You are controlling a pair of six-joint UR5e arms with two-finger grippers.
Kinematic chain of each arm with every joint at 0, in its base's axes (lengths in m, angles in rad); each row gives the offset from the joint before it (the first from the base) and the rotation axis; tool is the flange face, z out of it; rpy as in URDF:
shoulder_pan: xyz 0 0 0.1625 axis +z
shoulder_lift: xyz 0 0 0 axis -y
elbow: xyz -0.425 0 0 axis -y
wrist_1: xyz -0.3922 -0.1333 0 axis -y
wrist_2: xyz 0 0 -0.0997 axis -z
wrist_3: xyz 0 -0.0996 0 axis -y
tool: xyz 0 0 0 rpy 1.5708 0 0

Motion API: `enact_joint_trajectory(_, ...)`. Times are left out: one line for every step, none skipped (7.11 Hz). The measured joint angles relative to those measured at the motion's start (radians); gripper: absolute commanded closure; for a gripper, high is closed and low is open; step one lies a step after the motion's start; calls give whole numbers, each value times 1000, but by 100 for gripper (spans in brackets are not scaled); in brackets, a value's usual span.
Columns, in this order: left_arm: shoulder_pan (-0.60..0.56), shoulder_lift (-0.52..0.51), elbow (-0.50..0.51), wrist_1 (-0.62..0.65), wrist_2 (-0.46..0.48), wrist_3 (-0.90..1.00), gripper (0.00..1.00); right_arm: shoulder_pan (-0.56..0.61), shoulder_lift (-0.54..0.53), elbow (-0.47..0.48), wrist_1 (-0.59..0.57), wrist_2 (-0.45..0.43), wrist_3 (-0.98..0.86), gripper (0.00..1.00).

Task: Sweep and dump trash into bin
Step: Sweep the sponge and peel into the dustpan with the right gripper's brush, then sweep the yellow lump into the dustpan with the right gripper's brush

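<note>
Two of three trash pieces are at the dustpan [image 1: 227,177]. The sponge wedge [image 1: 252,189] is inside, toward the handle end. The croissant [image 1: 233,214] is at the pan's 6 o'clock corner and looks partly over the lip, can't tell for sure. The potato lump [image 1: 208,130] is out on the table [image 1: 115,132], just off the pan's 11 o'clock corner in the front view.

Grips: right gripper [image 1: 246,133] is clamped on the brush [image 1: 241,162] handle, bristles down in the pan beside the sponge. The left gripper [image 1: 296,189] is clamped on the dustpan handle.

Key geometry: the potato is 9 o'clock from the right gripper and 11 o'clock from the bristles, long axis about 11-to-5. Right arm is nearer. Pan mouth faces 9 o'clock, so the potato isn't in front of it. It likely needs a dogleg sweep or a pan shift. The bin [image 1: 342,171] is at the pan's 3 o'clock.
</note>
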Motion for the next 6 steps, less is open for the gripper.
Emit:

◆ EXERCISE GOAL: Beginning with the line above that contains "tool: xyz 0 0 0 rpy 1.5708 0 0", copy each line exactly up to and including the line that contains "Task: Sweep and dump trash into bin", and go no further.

◆ FINAL ANSWER:
tool: xyz 0 0 0 rpy 1.5708 0 0

Motion API: `enact_joint_trajectory(_, ...)`. Times are left out: one line for every step, none skipped (7.11 Hz). The measured joint angles relative to those measured at the motion's start (radians); gripper: absolute commanded closure; for a gripper, high is closed and low is open; step one lies a step after the motion's start; calls give whole numbers, each value times 1000, but by 100 for gripper (spans in brackets are not scaled); in brackets, a value's usual span.
Columns, in this order: left_arm: shoulder_pan (-0.60..0.56), shoulder_lift (-0.52..0.51), elbow (-0.50..0.51), wrist_1 (-0.62..0.65), wrist_2 (-0.46..0.48), wrist_3 (-0.90..1.00), gripper (0.00..1.00); right_arm: shoulder_pan (-0.56..0.61), shoulder_lift (-0.54..0.53), elbow (-0.47..0.48), wrist_1 (-0.59..0.57), wrist_2 (-0.45..0.43), wrist_3 (-0.98..0.86), gripper (0.00..1.00).

Task: Sweep and dump trash into bin

The full output has already been given.